● **Aim of the exercise**: In the listing that follows, find the lines with the string "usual" and report how many there are, without commentary.

BEGIN

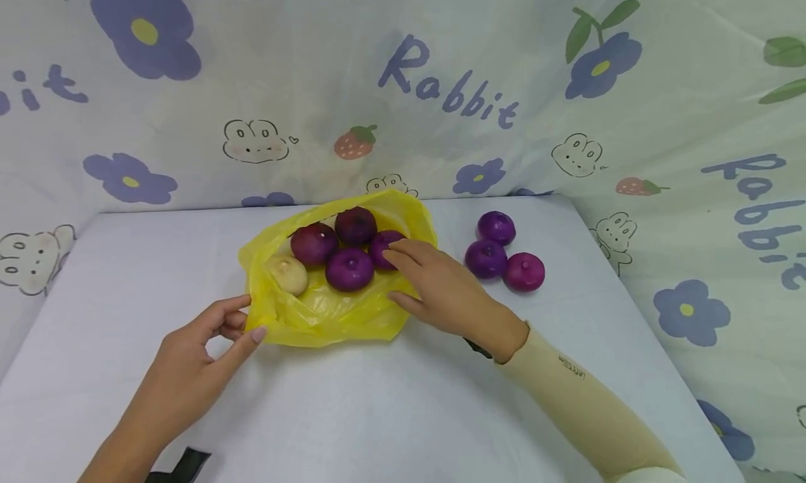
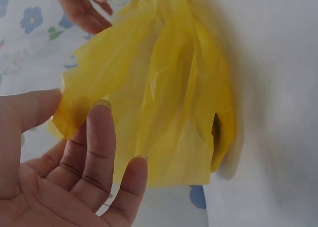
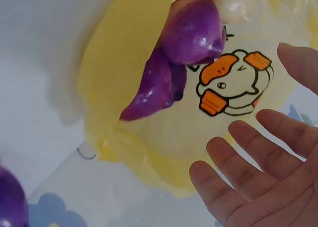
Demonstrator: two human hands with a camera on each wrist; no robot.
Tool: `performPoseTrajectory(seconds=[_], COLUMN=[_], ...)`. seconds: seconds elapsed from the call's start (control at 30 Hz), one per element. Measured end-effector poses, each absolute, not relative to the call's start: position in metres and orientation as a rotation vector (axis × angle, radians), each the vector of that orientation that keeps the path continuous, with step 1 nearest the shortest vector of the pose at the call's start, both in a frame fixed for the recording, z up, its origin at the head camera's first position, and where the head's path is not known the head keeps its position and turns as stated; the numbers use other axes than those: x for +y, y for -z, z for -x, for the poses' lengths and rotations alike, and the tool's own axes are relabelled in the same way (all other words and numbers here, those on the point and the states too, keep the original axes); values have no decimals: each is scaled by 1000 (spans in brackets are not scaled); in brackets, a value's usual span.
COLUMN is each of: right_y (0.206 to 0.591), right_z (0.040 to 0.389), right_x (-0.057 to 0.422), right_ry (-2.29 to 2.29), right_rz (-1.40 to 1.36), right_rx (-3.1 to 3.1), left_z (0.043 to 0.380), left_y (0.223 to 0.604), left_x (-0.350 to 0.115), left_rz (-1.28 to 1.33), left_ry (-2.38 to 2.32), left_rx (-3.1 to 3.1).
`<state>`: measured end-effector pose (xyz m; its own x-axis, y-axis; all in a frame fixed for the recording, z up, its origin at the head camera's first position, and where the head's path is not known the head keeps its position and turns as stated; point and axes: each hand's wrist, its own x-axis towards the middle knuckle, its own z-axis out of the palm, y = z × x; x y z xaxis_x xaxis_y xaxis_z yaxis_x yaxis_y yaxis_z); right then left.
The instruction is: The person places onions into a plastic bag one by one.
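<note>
A yellow plastic bag [image 1: 334, 322] lies with its mouth spread on the table. Several purple onions [image 1: 350, 269] and one pale onion [image 1: 290, 274] rest inside it. My left hand [image 1: 189, 367] pinches the bag's left edge between thumb and fingers; the left wrist view shows the bag's film [image 2: 164, 108] caught there. Over the right side of the mouth is my right hand [image 1: 443, 287], its fingertips by the rightmost onion in the bag. From the right wrist view, the fingers [image 3: 258, 160] are extended, with nothing held. A cartoon print shows on the bag's inside.
Three more purple onions [image 1: 486, 259] sit close together on the white table [image 1: 390, 413], right of the bag. A patterned cloth [image 1: 302, 84] with flowers and rabbits hangs behind and along the sides.
</note>
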<state>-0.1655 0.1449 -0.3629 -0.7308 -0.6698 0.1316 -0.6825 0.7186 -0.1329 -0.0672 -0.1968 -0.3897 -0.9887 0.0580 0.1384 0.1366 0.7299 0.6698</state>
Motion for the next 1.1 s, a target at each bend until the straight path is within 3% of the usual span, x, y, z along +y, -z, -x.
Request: performPoseTrajectory(seconds=[0.33, 0.77, 1.1], right_y=[367, 387, 403], right_z=[156, 169, 174], right_x=[184, 239, 272], right_ry=[-307, -248, -213], right_rz=[-999, -550, -463], right_rx=[-2819, -2942, -2928], left_z=[67, 68, 68], left_y=[390, 388, 389], left_x=[-200, -203, -206], left_rz=[141, 134, 112], left_ry=[1083, 1089, 1066], left_rx=[-2837, -2830, -2822])
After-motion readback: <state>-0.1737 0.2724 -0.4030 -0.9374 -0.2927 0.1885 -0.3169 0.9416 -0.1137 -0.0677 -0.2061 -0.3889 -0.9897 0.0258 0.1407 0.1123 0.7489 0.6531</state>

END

● **Result of this exercise**: 2